Specifying the file code page for Unicode support of table-structured file data sources

To ensure correct code page conversion for table-structured file data sources data sources, you must specify the file code page if the code page differs from the federated database code page.

About this task

Valid values are those that Db2® supports. The default value is the code page of the federated database.

Restrictions

You can use the CODEPAGE option only in a Unicode federated database. If the federated database code page is UTF-8 which is different from the table-structured file character set, specify the CODEPAGE option to the table file character set.

Procedure

To specify the code page of a table-structured file, issue the CREATE NICKNAME statement with the CODEPAGE option set to the code page number of the data in the table-structured file.

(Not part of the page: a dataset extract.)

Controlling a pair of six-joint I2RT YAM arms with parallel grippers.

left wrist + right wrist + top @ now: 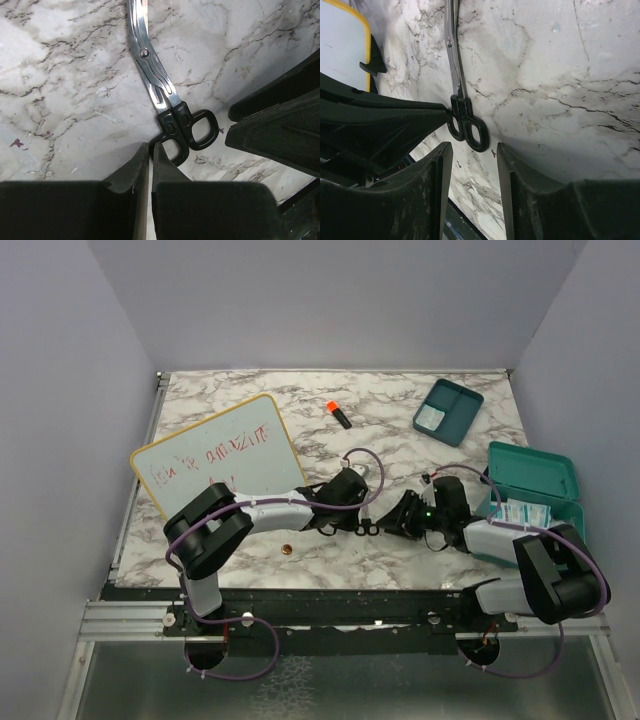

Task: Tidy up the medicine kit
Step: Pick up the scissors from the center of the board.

Example: The code page of the data in a file named DRUGDATA1.TXT is 943. To specify the code page of a table-structured file as 943, issue the following CREATE NICKNAME statement:
CREATE NICKNAME DRUGDATA1(Dcode Integer NOT NULL, Drug CHAR(20), 
									Manufacutuer CHAR(20))   
       FOR SERVER biochem_lab 
       OPTIONS(FILE_PATH '/usr/pat/DRUGDATA1.TXT',CODEPAGE '943',   
					 COLUMN_DELIMITER '.', 
       SORTED 'Y', KEY_COLUMN 'DCODE', VALIDATE_DATA_FILE 'Y');

Example:To specify the CODEPAGE option, first check the table structure file character set. An error is reported if the CODEPAGE option is not set correctly. Take the file test_data.txt as an example, the charset of test_data.txt is UTF-8.

File: test_data.txt

Content: ã,ABCDf

$ file -i test_data.txt
test_data.txt: text/plain; charset=utf-8

$ xxd test_data.txt
0000000: c3a3 2c41 4243 4466 0a ..,ABCDf.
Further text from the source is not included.